Thyssenkrupp targets ‘climate-neutrality’ after setting new science-based targets

Thyssenkrupp is one of just four German firms to achieve SBTi approval

While ‘climate-neutrality’ by 2050 is, according to the Intergovernmental Panel on Climate Change (IPCC), what is necessary to limit the global temperature increase to 1.5C, the SBTi approval is for the company’s medium-term targets, which are aligned with the Paris Agreement’s 2C trajectory.  

These include a target of reducing direct (Scope 1) and power-related (Scope 2) carbon emissions by 30% by 2030, against a 2018 baseline, and of cutting indirect (Scope 3) emissions by 16% by 2030, against a 2017 baseline. Thyssenkrupp believes its largest source of Scope 3 emissions is customer use of its products and technologies, which include elevators, escalators and stairlifts.

In order to achieve its desired Scope 1 results, Thyssenkrupp is set to make sizeable investments in energy efficiency technologies, carbon capture, usage and storage (CCUS) arrays and hydrogen across its steel arm. It will also begin to generate and source more renewable energy for its owned and managed facilities.

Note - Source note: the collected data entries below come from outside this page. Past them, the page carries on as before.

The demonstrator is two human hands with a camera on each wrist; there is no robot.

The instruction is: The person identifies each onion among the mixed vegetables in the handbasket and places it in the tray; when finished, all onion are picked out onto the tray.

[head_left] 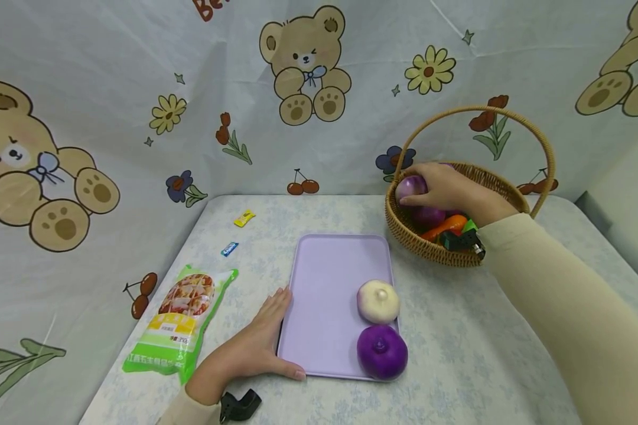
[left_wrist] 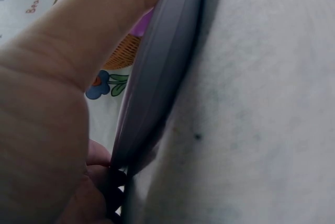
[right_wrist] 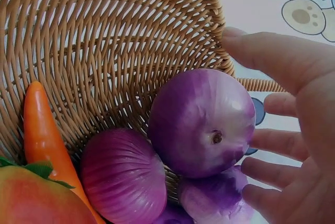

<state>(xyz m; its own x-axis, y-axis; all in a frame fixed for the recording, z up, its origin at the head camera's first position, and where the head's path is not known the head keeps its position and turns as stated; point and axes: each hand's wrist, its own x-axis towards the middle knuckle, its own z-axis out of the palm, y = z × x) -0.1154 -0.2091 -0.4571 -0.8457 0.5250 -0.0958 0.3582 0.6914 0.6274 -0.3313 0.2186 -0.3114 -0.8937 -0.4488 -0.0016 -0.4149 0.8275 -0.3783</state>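
Note:
My left hand [head_left: 260, 342] rests at the near left corner of a lilac tray [head_left: 324, 283], its fingers along the left side and its thumb at the front edge. On the tray's right side lie a white and purple turnip-like vegetable [head_left: 378, 301] and a deep purple round one [head_left: 382, 352]. Inside the wicker basket [head_left: 422, 245], my right hand [right_wrist: 293, 130] reaches around a purple and white round vegetable [right_wrist: 201, 124], fingers spread and thumb apart from it. A purple onion [right_wrist: 124, 177] and another purple-white vegetable [right_wrist: 217, 195] lie beside it.
An orange carrot-like vegetable [right_wrist: 47, 130] and a red-yellow fruit [right_wrist: 36, 198] share the basket, whose tall handle [head_left: 547, 153] arches overhead. Left of the tray lie a green food bag [head_left: 178, 321], a blue wrapped candy [head_left: 230, 248] and a yellow one [head_left: 244, 218].

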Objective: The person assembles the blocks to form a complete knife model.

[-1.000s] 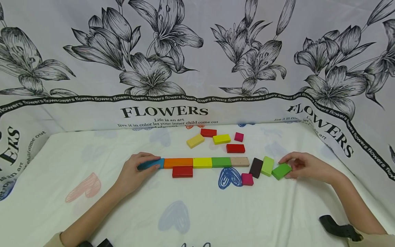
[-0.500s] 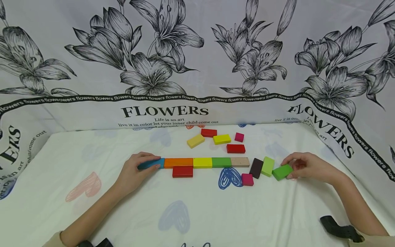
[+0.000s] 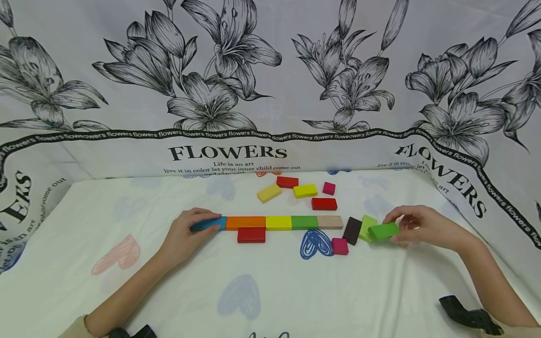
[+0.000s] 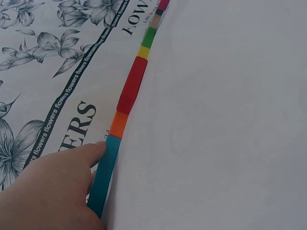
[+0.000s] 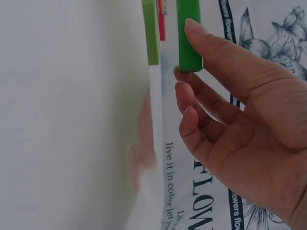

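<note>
lifted toward ten o'clock, the bright green block (image 3: 382, 231) is pinched by the right hand (image 3: 428, 228); the left hand (image 3: 186, 234) grips the blue block (image 4: 104, 175), i think steadying the row (image 3: 278, 223).

Soft, even light fills the head view — both wrist views are dimmer, the white cloth (image 4: 216, 120) greyed.
</note>
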`<state>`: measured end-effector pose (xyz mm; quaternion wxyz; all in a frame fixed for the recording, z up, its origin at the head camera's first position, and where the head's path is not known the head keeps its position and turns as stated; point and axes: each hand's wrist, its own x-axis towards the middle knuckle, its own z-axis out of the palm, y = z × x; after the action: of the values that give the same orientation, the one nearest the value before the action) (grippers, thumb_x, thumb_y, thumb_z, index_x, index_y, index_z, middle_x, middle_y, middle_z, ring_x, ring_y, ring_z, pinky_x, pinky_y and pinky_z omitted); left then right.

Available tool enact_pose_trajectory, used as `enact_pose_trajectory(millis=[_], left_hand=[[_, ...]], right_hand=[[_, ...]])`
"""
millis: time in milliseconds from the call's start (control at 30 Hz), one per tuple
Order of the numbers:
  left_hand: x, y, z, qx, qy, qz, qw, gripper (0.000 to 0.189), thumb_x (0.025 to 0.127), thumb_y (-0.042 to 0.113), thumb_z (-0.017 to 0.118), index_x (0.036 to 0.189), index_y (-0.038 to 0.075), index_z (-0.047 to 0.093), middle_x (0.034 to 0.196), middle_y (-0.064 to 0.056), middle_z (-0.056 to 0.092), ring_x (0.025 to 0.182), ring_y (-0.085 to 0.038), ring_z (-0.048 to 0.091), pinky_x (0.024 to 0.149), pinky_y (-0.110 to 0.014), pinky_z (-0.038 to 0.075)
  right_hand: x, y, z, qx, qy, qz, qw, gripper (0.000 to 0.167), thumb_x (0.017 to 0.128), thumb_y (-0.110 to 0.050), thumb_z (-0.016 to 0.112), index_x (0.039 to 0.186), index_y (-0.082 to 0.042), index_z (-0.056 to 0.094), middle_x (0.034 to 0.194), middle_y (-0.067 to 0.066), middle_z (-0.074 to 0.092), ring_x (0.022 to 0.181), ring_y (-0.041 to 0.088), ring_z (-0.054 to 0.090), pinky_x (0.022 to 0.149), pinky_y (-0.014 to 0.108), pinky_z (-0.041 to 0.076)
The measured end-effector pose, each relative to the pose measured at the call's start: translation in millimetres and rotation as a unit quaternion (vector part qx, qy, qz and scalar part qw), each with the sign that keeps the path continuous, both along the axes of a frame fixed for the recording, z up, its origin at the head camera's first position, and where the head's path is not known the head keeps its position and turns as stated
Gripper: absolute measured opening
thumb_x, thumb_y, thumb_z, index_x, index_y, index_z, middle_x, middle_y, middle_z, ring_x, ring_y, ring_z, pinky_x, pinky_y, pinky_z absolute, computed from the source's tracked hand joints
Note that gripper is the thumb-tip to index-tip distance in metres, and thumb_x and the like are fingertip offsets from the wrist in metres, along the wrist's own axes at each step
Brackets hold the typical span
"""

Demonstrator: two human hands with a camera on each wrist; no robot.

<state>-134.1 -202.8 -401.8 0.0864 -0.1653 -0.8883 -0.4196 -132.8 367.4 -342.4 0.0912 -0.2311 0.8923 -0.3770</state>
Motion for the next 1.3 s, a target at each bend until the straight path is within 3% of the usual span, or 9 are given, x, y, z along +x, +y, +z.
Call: enact_pose_trajectory(millis=[300, 600, 1033, 1300], left_hand=[[-0.8, -0.5, -1.0, 0.003, 0.001, -0.001, 1.0, 0.026, 0.095, 0.016, 0.08, 0.121, 0.013, 0.081, 0.122, -0.008, 0.073, 0.114, -0.027, 0.058, 0.089, -0.034, 0.048], [-1.4, -0.3, -1.5, 0.002, 0.001, -0.002, 1.0, 0.026, 0.095, 0.016, 0.08, 0.121, 0.012, 0.081, 0.122, -0.009, 0.073, 0.113, -0.027, 0.057, 0.089, -0.035, 0.047], [-1.5, -0.1, -1.2, 0.003, -0.003, 0.0, 1.0, 0.026, 0.096, 0.016, 0.08, 0.122, 0.012, 0.081, 0.122, -0.009, 0.073, 0.114, -0.027, 0.058, 0.09, -0.034, 0.048], [-2.2, -0.6, -3.0, 0.003, 0.006, -0.001, 1.0, 0.026, 0.095, 0.015, 0.08, 0.121, 0.012, 0.081, 0.121, -0.008, 0.073, 0.112, -0.026, 0.058, 0.088, -0.032, 0.048]], right_hand=[[-2.2, -40.9, 19.9, 0.018, 0.037, 0.006, 0.9991, 0.032, 0.084, -0.008, 0.089, 0.113, -0.01, 0.075, 0.1, -0.002, 0.069, 0.08, 0.013, 0.061, 0.066, 0.024, 0.05], [-12.0, -93.4, 34.8, 0.035, 0.013, 0.01, 0.9993, 0.032, 0.087, -0.017, 0.088, 0.115, -0.01, 0.076, 0.102, -0.001, 0.07, 0.083, 0.016, 0.063, 0.071, 0.026, 0.055], [-20.2, -172.3, 39.4, 0.032, 0.003, -0.001, 0.9995, 0.036, 0.087, -0.021, 0.087, 0.118, -0.008, 0.075, 0.107, 0.006, 0.071, 0.088, 0.021, 0.061, 0.073, 0.028, 0.057], [-17.4, -212.4, 33.1, 0.003, 0.023, 0.026, 0.9994, 0.03, 0.087, -0.019, 0.088, 0.113, -0.011, 0.076, 0.103, 0.005, 0.07, 0.08, 0.016, 0.064, 0.071, 0.028, 0.057]])
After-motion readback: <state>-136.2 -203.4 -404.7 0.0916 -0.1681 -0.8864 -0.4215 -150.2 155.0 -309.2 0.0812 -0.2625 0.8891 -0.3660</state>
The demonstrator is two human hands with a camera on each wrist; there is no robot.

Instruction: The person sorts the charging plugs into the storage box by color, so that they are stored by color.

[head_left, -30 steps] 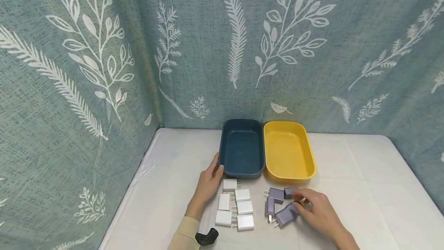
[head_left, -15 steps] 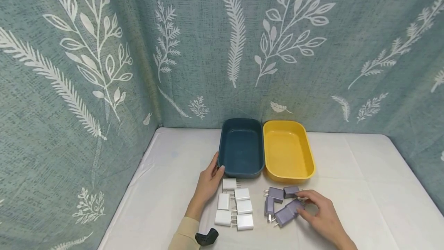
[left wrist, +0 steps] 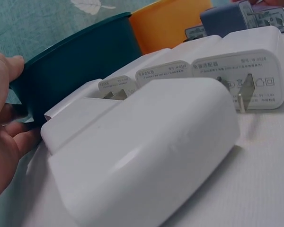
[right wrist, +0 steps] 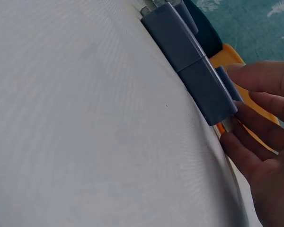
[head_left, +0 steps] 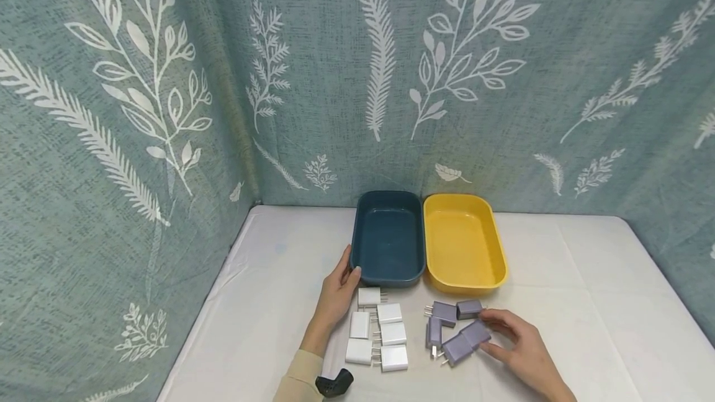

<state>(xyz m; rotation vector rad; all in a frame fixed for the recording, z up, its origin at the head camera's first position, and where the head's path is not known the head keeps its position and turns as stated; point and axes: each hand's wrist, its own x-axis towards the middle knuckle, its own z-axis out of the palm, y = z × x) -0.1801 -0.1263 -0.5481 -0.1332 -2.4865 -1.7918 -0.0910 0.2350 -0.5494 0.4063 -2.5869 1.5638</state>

As for in-use emissions generated at the consumer level, the firm will begin expanding its renewable energy storage offering and make further forays into the e-mobility space.

“Green hydrogen plays a major role in our strategy,” Thussenkrupp’s chief technology officer Dr Reinhold Achatz said. “The production of sufficient quantities will require the expansion of renewable energies at a much faster rate in Germany than currently planned.”

Thyssenkrupp is notably one of just four German businesses to have had its emissions targets green-lit by the SBTi, the others being sportswear giant Puma, consumer goods firm Symrise and software and digital services provider SAP.

“As one of the largest industrial conglomerates in Europe, Thyssenkrupp’s goal to reach net-zero emissions, backed by strong science-based targets, sends an important signal to policymakers about the readiness of the industrial sector to transition towards a net-zero carbon economy,” said CDP’s director Alberto Carrillo Pineda. CDP co-runs the SBTi, along with WWF, UN Global Compact and the World Resources Institute (WRI).

Milking it

Another company to have had its emissions targets rubber-stamped by the SBTi this month is Stonyfield Organic – a dairy based in New Hampshire.

The B-Corp is aiming to reduce emissions from its operations and supply chain by 30% by 2030, even though it plans to grow considerably within this timeframe. The SBTi last week confirmed that this ambition is aligned with a 2C trajectory.

Given that more than half of the business’s carbon footprint is accounted for by agriculture, working with farmers to roll out new, low-carbon technologies and spread information about land management practices that enable carbon sequestration will be a key move for Stonyfield going forward.

The company is already working with Ceres’s policy network, Business for Innovative Climate and Energy Policy (BICEP) and the New Hampshire Businesses for Social Responsibility network to lobby for better policy support for business-led decarbonisation, as well as greater cross-industry collaboration against climate change.

It is also one of the founder signatories of “We Are Still In”, a movement of businesses, states and cities standing against President Donald Trump’s 2017 decision to withdraw the US from the Paris Agreement.